Fiction
“Kiki Ortega” From Nefando
Translator’s Note
Nefando, A Journey into the Bowels of a Room was a little-known online game that was quickly deleted because of its controversial and sensitive content. The experiences of its players are, now, at the center of gamer debates taking place in forums in the deepest corners of the web, but its users cannot seem to come to an agreement: was it a horror game for geeks, a staging of immorality, or a poetic exercise? Are the bowels of that room as deep and twisted as they seem? This game and the questions surrounding it are at the center of Ecuadorian writer Mónica Ojeda’s complex and twisted novel of the same name in which six young people share an apartment in Barcelona. In each room, subversive and perverse activities take place, like the writing of a pornographic novel, the frustrated desire for self-castration, or the development of designs for the demo scene, the artistic subculture of the digital world. These private spaces are blank canvases in which the characters explore the territories of their bodies, their minds, and their childhoods. With an atmosphere reminiscent of Black Mirror, glances towards the abject and what is not said connect the characters to the process of the creation of a cult videogame.

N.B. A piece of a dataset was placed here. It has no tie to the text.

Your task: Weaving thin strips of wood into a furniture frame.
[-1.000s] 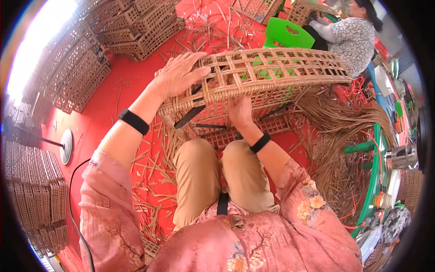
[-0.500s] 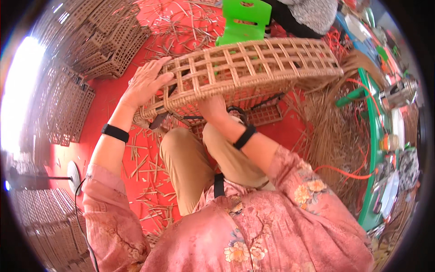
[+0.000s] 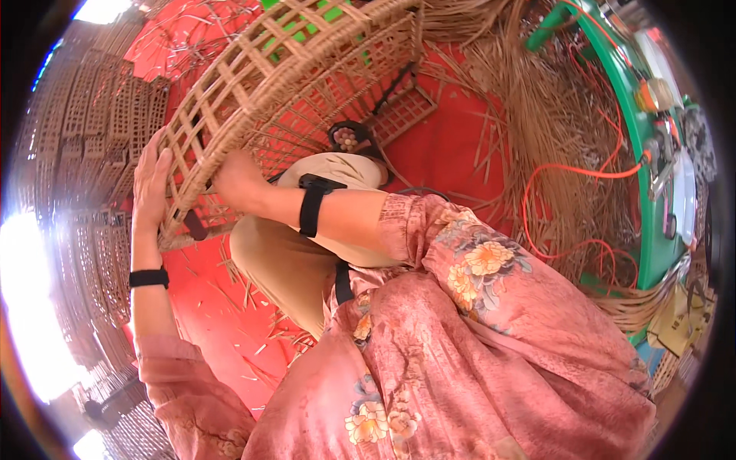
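Observation:
A tan woven basket (image 3: pixel 249 96) with an open lattice stands tilted over my knees, its long side running from lower left to upper right. My left hand (image 3: pixel 151 180) holds its left end from outside, the fingers along the edge and the thumb against the weave. Behind the near rim, my right hand (image 3: pixel 241 182) reaches into the basket; its fingers are hidden by the weave. A dark brown flat piece (image 3: pixel 196 225) shows beneath the basket's left end, close to both hands.
Stacked woven baskets (image 3: pixel 100 115) line the left side. Loose fibre strips (image 3: pixel 529 100) lie heaped on the red floor (image 3: pixel 460 115) at right. Beyond them is a green table (image 3: pixel 655 222) with an orange cord (image 3: pixel 529 192). A green chair (image 3: pixel 333 11) shows behind the basket.
My view has turned to the right, so the basket appears farther left and more steeply slanted. Both hands stay at its left end, the right one now nearer the left.

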The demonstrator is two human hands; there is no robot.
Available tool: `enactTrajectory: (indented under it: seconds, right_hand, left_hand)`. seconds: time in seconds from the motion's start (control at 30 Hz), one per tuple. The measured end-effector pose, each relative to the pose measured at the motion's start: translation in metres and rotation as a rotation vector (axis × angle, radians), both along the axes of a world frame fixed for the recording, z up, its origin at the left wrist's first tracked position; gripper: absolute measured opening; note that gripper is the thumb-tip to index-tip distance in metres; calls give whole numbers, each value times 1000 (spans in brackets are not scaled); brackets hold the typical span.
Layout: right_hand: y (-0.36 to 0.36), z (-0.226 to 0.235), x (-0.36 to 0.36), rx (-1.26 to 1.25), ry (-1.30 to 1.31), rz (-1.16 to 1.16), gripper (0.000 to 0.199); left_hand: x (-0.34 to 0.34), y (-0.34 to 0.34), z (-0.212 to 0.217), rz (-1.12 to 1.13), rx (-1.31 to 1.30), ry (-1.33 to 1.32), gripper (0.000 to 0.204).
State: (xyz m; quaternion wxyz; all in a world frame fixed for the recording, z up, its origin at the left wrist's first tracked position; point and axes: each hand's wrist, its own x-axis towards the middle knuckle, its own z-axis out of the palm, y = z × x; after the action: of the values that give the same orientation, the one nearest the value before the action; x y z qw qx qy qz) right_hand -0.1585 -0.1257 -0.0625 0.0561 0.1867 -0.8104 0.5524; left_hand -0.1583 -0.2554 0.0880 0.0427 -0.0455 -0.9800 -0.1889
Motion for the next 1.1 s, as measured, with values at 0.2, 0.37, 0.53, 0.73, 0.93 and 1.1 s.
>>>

Nefando is composed of a collection of interviews, journal entries, the beginnings of a novel, online forum discussions about a controversial video game, and drawings that work together to create a portrait of six people sharing an apartment in Barcelona. Told through various voices, this novel is an examination of trauma and sexuality and the ways such experiences are navigated in the digital age.
This particular excerpt is the opening chapter of the novel in which the reader is introduced to Kiki Ortega, a young writer from Mexico who has received a FONCA grant to live and write in Barcelona; she is writing a pornographic novel and much of the chapters dedicated to her are either a textual manifestation of her writing process or are a draft of her novel. This particular piece functions in the book to introduce this character and some of the central themes of the novel, but it also works on its own as a meditation on trauma and writing.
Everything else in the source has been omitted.